* _Task requirements_: Search the entries for the word "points" and report each line that has it.

++++++++++++++++++++

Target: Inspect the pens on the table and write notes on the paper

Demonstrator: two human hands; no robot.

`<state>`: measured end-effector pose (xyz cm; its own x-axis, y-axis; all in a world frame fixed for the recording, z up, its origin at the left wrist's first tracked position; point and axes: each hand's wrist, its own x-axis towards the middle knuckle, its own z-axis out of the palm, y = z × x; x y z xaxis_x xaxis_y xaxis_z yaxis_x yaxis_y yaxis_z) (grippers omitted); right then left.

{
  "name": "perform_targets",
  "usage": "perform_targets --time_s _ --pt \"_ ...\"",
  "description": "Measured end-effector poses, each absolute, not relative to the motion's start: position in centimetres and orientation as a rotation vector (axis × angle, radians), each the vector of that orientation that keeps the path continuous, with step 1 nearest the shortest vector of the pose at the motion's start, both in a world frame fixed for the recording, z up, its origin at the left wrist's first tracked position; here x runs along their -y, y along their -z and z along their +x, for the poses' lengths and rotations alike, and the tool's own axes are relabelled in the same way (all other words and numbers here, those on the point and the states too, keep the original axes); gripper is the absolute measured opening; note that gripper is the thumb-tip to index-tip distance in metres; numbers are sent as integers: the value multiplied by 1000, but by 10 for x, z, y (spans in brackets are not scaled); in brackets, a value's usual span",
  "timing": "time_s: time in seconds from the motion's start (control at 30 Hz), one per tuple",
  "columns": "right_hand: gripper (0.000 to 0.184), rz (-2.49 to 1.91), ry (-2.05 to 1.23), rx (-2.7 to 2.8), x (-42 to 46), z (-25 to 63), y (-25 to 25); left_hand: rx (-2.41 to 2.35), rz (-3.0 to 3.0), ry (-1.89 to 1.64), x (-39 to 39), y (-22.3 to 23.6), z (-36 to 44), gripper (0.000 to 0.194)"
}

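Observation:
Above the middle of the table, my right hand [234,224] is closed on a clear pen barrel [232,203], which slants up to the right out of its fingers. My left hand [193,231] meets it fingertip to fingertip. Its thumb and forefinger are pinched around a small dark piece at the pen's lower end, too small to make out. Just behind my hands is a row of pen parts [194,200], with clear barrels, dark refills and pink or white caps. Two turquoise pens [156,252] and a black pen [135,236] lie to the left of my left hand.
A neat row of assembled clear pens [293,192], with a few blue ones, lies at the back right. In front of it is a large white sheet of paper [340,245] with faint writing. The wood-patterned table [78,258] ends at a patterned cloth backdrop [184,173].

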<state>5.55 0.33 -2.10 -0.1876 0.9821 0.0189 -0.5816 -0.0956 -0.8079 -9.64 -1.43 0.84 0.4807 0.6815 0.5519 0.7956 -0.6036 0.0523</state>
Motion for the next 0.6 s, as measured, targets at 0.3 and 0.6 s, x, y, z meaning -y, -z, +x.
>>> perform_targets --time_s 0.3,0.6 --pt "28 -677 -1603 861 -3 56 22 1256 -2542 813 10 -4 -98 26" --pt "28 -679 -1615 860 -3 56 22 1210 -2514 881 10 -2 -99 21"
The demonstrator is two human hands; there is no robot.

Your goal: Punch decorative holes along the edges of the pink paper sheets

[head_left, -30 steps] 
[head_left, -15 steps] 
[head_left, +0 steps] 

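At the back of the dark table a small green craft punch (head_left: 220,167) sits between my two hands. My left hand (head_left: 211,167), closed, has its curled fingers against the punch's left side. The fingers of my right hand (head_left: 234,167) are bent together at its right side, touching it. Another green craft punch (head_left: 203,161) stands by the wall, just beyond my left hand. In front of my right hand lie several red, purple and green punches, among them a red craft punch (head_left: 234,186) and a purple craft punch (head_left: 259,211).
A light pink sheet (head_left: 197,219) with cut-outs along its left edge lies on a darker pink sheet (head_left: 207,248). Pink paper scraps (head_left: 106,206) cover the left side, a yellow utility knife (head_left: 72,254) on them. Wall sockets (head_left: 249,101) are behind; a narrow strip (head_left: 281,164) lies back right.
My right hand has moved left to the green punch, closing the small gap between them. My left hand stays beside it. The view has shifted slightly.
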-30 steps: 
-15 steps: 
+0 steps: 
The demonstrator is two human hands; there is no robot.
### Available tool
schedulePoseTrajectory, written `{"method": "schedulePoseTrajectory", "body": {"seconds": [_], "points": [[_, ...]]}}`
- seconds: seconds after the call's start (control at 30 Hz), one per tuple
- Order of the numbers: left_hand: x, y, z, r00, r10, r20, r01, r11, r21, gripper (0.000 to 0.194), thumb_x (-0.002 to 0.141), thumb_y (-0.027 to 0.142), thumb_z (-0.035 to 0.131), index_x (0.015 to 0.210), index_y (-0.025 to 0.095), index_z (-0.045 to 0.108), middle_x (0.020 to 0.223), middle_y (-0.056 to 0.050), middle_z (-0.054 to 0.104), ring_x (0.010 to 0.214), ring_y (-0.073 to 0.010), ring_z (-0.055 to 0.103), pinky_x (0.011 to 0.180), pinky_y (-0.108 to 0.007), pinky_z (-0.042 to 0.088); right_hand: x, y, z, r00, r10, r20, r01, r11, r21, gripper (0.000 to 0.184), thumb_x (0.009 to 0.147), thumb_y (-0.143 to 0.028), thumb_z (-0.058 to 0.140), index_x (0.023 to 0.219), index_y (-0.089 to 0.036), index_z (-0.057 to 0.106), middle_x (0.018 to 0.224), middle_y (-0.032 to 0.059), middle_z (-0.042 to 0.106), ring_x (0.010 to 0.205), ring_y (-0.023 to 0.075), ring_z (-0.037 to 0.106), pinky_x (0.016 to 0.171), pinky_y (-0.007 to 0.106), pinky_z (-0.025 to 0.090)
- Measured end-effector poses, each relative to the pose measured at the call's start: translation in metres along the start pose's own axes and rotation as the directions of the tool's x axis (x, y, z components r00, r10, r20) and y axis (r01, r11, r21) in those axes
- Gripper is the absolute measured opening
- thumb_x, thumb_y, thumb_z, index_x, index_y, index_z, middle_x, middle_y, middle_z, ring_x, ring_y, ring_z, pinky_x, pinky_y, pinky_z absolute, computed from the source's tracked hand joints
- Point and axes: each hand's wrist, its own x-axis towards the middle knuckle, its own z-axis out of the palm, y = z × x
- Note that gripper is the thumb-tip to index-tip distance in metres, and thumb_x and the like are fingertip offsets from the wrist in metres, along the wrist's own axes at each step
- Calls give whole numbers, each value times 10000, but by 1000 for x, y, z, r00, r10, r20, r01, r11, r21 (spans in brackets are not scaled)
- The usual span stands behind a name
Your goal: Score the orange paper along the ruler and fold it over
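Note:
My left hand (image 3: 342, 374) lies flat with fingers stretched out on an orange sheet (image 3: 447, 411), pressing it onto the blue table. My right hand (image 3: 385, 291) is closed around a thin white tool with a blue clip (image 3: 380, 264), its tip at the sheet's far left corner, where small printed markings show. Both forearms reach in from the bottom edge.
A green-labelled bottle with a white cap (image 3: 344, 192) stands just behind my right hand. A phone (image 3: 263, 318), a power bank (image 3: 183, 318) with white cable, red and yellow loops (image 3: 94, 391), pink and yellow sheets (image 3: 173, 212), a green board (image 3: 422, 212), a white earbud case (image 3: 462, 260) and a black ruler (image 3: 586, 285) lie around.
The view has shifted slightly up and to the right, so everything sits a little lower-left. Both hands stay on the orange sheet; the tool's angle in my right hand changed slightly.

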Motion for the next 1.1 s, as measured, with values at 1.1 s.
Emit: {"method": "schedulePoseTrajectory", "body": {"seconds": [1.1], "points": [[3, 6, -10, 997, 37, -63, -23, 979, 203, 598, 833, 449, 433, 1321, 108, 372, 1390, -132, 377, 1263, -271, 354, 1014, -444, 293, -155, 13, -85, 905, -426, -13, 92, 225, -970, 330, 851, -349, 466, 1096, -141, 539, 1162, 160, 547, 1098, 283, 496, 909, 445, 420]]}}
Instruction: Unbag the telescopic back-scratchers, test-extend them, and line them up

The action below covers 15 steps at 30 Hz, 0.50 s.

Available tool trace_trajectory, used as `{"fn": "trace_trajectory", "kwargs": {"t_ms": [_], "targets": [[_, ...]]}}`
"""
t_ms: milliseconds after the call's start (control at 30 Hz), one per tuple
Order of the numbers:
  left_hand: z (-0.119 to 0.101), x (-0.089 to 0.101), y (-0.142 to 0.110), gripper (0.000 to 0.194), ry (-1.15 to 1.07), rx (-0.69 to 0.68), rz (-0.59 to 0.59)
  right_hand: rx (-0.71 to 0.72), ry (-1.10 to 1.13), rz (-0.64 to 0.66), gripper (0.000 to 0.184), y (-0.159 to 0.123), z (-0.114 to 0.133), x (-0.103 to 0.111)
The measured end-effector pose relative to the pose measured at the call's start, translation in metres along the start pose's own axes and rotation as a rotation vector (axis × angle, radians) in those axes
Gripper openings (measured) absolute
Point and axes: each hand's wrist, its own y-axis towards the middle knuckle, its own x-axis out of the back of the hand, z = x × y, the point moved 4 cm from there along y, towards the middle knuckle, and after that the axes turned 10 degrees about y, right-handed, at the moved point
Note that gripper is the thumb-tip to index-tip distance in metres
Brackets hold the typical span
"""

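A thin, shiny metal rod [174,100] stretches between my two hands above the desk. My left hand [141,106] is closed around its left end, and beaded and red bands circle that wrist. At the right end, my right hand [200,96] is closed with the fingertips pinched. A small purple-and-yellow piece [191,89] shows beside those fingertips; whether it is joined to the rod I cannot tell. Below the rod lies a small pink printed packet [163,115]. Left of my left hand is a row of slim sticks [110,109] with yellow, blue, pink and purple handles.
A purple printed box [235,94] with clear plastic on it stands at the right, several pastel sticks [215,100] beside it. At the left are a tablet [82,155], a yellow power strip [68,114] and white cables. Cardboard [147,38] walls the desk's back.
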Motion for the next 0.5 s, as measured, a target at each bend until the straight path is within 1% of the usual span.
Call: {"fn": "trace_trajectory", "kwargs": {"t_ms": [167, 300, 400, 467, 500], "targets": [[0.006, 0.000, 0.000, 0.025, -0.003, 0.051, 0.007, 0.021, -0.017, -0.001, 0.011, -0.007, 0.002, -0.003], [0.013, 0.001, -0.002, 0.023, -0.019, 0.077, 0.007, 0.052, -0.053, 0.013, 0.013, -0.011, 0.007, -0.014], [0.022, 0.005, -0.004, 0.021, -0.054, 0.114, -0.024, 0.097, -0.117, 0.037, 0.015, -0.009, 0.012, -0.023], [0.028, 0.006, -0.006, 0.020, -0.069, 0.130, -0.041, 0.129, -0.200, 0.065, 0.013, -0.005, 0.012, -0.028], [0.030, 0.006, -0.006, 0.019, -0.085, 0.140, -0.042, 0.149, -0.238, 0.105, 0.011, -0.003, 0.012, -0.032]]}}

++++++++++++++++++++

* _Task output_:
schedulePoseTrajectory, written `{"method": "schedulePoseTrajectory", "body": {"seconds": [_], "points": [[_, ...]]}}`
Emit: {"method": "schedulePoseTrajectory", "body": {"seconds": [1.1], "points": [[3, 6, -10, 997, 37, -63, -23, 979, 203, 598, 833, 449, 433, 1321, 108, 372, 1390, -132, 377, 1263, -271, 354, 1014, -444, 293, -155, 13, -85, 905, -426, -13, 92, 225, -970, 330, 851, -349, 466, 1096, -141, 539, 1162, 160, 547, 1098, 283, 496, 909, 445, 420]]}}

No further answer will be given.